[Opening EXTRACTED DATA section]

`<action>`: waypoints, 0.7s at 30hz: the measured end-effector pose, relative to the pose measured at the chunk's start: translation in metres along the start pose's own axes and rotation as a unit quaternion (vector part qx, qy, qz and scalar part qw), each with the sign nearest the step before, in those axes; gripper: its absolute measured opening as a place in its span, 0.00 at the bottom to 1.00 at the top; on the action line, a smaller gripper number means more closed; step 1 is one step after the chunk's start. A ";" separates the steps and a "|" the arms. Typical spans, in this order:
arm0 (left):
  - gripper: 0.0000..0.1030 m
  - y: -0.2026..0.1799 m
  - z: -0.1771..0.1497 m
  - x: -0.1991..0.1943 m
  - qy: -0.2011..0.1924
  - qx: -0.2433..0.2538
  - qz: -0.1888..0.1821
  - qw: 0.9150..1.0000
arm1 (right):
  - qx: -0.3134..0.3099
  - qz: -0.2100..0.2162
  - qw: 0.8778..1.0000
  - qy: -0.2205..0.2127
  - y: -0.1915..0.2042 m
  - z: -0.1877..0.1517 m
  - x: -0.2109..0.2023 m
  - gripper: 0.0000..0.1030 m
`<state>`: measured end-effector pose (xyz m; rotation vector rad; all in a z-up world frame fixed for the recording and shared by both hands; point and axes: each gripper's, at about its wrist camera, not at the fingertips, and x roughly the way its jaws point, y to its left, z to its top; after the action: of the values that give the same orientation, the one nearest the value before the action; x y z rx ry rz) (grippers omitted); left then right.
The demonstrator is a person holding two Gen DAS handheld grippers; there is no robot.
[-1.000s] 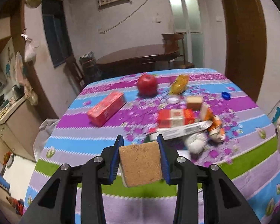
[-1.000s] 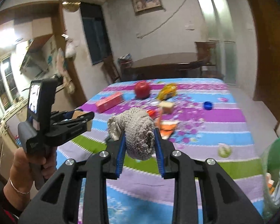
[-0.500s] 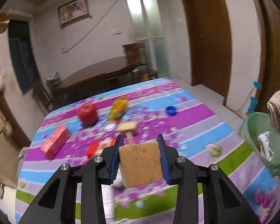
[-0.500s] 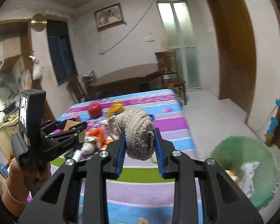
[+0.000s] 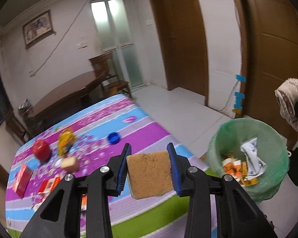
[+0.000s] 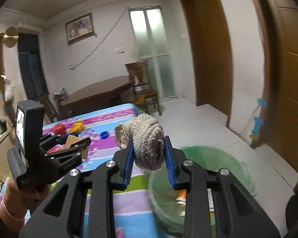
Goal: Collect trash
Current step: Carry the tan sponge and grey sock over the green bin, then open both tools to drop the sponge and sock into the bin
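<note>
My left gripper (image 5: pixel 149 170) is shut on a brown sponge (image 5: pixel 150 173) and holds it in the air over the table's right edge. A green-lined trash bin (image 5: pixel 248 158) with wrappers inside stands on the floor to its right. My right gripper (image 6: pixel 148 158) is shut on a balled grey cloth (image 6: pixel 147 140) and hovers just above the bin (image 6: pixel 224 158). The cloth also shows in the left wrist view (image 5: pixel 290 101), above the bin's far side. The left gripper with the sponge shows at the left of the right wrist view (image 6: pixel 69 144).
The table has a striped purple, blue and green cloth (image 5: pixel 129 130). On it lie a red apple (image 5: pixel 41 150), a yellow wrapper (image 5: pixel 64 140), a blue cap (image 5: pixel 113 137), red boxes (image 5: pixel 21 179) and other litter. Brown doors (image 5: pixel 276 49) stand behind the bin. A dark wooden table (image 6: pixel 97 93) stands at the back.
Both grippers have swung right from over the table to the bin, still holding the sponge and the cloth. The bin has come into full view under the right gripper.
</note>
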<state>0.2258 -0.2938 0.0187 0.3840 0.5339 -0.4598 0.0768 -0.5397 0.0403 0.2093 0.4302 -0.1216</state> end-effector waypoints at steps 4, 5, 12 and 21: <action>0.37 -0.027 0.009 0.009 -0.002 0.021 -0.015 1.000 | 0.008 -0.033 0.999 0.001 -0.022 0.000 0.002 0.27; 0.37 -0.036 0.012 0.012 -0.002 0.025 -0.020 0.999 | 0.009 -0.041 0.999 0.002 -0.027 -0.001 0.001 0.27; 0.37 -0.082 0.027 0.032 0.003 0.055 -0.065 0.996 | 0.024 -0.092 0.995 0.012 -0.057 -0.006 -0.003 0.27; 0.37 -0.138 0.033 0.063 0.032 0.106 -0.138 0.984 | 0.040 -0.149 0.987 0.051 -0.095 -0.017 0.000 0.27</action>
<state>0.2161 -0.4434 -0.0219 0.5323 0.6065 -0.7784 0.0549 -0.6284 0.0084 0.2302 0.5568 -0.4240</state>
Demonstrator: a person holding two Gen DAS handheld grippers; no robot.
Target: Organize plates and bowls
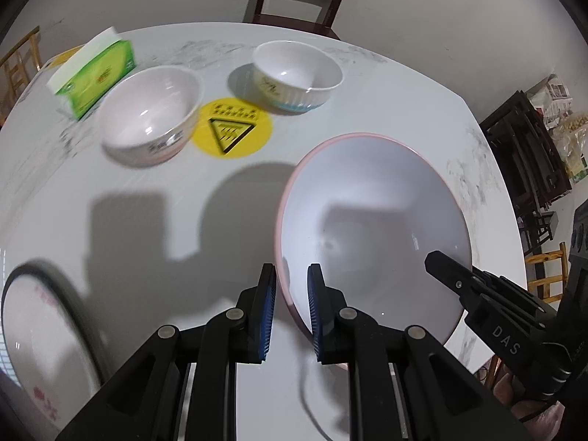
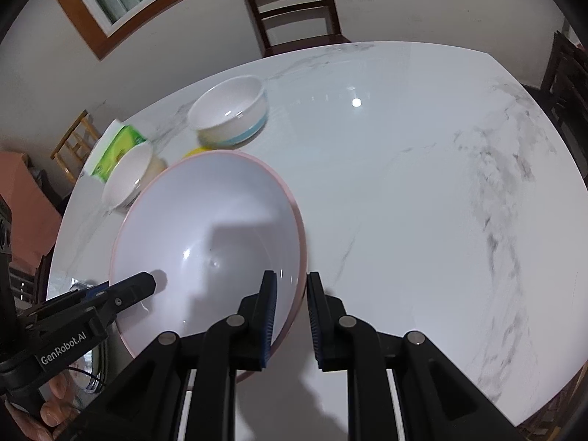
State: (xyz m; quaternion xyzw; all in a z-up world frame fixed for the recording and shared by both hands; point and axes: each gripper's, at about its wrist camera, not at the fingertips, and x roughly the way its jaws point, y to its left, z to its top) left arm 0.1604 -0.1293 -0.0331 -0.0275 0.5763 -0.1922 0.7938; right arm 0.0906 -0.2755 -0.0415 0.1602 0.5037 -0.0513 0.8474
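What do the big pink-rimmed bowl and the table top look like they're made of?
Pink-rimmed bowl: probably glazed ceramic or melamine; its smooth white inside shows soft highlights, and the look alone can't settle which. Table top: polished marble or a marble-look slab, white with grey veining and a sharp lamp reflection.
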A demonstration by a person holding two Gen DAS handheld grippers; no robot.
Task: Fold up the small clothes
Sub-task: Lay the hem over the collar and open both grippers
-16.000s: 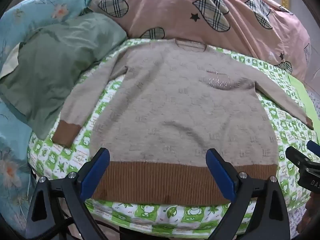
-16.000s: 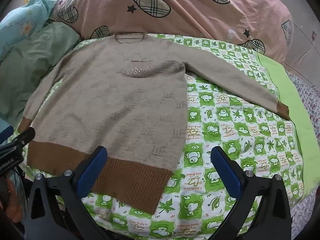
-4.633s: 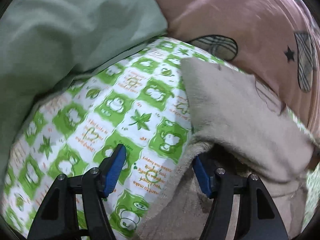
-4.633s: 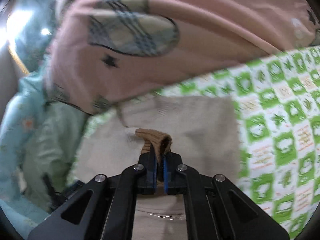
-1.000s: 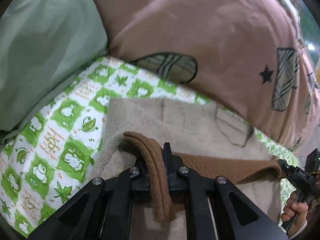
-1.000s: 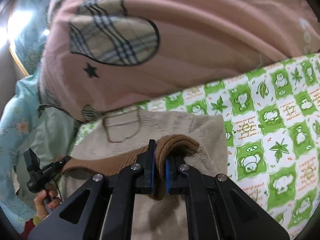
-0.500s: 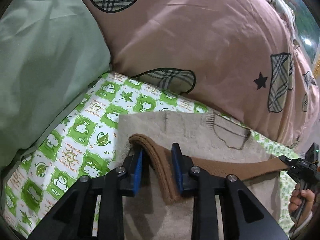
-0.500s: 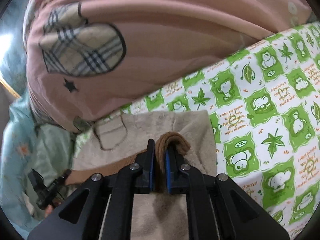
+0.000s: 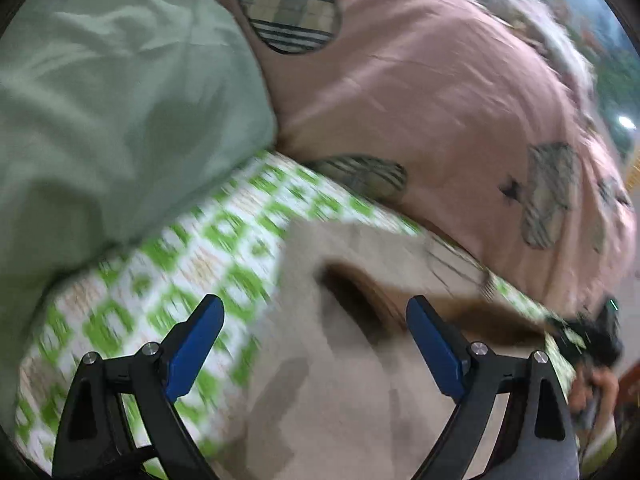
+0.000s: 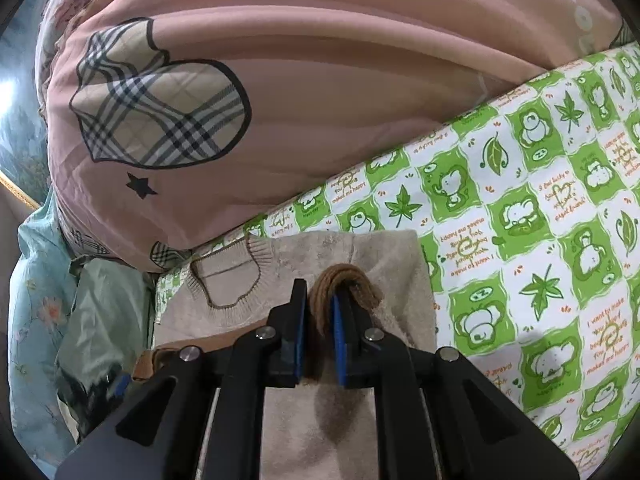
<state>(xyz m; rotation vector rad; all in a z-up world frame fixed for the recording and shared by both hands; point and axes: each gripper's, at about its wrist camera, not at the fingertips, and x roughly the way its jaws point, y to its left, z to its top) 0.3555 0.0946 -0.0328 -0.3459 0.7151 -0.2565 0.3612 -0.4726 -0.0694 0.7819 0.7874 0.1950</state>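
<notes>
A beige knit sweater (image 10: 384, 264) with a brown ribbed hem lies on the green-and-white patterned sheet (image 10: 520, 216), its lower part folded up toward the neckline (image 10: 224, 276). My right gripper (image 10: 320, 312) is shut on the brown hem (image 10: 344, 278) near the sweater's top right corner. In the blurred left wrist view my left gripper (image 9: 316, 328) is open and empty above the sweater (image 9: 340, 392); the brown hem (image 9: 360, 300) lies just ahead of it. The other gripper (image 9: 592, 336) shows at the right.
A big pink quilt (image 10: 320, 80) with plaid hearts is piled right behind the sweater. A pale green pillow (image 9: 100, 100) lies to the left, with blue floral bedding (image 10: 36, 280) beyond. The patterned sheet stretches out to the right.
My left gripper has let go of the brown hem, opened wide and pulled back; its view is motion-blurred. My right gripper still holds the hem and has barely moved.
</notes>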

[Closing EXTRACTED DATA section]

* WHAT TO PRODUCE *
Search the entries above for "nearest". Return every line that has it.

* TASK ANSWER *
`<action>`: waypoints, 0.7s at 30hz: the measured end-effector pose, relative to the pose measured at the chunk's start: translation in metres along the start pose's own axes and rotation as a unit quaternion (vector part qx, qy, qz and scalar part qw), each with the sign nearest the step before, in those axes; gripper: its absolute measured opening as a place in its span, 0.00 at the bottom to 1.00 at the top; on the action line, a smaller gripper number means more closed; step 1 is one step after the chunk's start. A ";" separates the steps and a "|" the arms. Typical spans, in this order:
`<state>`: measured end-effector pose (xyz m; rotation vector rad; all in a z-up world frame fixed for the recording and shared by both hands; point and axes: each gripper's, at about its wrist camera, not at the fingertips, and x roughly the way its jaws point, y to its left, z to its top; after the action: of the values that give the same orientation, the one nearest the value before the action; x y z rx ry rz) (grippers omitted); left then right.

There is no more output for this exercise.